Structs
Each field in the struct is encoded as a field name followed by an opcode-prefixed value. The encoding of field names depends on the current mode:
- SID Mode: Field names are encoded as
FlexUInt
symbol addresses. - FlexSym Mode: Field names are encoded as
FlexSym
s.
All structs start in SID Mode, except for opcodes 0xF3
and 0xFD
which start in FlexSym Mode.
0x8F 0x0C
represents null.struct
.
Length-prefixed encoding
If the high nibble of the opcode is 0xD_
, it represents a struct. The lower nibble of the opcode
indicates how many bytes were used to encode all of its nested (field name, value)
pairs. Opcode
0xD0
represents an empty struct.
warning
Opcode 0xD1
is illegal.
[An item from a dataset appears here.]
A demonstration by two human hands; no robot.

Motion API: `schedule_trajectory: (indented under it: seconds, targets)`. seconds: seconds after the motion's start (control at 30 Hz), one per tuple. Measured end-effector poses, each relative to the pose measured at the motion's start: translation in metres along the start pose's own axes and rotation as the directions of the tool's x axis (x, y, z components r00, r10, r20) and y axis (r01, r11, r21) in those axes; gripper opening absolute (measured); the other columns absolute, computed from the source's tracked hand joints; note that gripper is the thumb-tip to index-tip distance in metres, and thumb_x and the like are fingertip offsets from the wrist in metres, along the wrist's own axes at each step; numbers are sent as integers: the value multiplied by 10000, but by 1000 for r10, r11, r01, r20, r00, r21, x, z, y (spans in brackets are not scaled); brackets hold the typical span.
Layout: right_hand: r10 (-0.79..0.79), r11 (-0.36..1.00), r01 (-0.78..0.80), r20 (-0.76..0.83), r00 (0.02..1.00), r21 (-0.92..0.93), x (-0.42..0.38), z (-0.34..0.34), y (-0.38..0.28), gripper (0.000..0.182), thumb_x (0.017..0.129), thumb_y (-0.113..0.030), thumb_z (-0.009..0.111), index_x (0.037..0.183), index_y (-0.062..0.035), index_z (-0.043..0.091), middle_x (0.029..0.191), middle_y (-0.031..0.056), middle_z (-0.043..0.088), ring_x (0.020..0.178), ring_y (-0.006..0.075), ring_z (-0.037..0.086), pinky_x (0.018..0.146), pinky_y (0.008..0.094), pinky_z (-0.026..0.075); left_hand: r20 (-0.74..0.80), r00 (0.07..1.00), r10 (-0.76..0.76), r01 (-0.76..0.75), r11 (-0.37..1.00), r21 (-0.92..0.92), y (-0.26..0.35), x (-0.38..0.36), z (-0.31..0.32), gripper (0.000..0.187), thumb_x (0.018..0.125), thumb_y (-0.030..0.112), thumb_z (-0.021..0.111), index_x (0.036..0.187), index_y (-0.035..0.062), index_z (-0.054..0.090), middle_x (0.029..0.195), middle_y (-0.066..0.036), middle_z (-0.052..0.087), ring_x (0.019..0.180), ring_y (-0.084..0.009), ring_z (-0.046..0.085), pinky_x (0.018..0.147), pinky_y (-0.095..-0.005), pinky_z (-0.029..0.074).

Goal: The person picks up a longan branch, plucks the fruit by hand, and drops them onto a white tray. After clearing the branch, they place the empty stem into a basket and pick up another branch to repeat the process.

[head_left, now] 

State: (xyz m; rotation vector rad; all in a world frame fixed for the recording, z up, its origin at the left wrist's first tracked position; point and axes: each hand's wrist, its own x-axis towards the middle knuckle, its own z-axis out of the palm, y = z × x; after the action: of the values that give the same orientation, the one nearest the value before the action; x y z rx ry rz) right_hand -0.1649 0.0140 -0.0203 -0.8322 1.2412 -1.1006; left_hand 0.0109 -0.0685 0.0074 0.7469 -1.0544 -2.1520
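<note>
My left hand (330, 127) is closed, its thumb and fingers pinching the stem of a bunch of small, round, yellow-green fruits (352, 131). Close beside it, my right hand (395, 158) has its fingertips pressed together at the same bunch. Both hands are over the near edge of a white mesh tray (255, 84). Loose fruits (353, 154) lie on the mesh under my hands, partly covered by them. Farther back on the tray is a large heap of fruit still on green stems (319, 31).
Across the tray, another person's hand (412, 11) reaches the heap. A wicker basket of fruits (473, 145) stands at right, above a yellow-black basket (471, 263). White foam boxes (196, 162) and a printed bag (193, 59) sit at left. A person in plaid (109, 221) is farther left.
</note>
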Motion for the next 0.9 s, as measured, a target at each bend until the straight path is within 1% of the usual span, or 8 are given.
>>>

Non-empty structs must have at least two bytes: a field name and a value.
If the struct's encoded byte-length is too large to be encoded in a nibble, writers may use the 0xFC
opcode
to write a variable-length struct in SID Mode or the 0xFD
opcode to write a variable-length struct in FlexSym Mode.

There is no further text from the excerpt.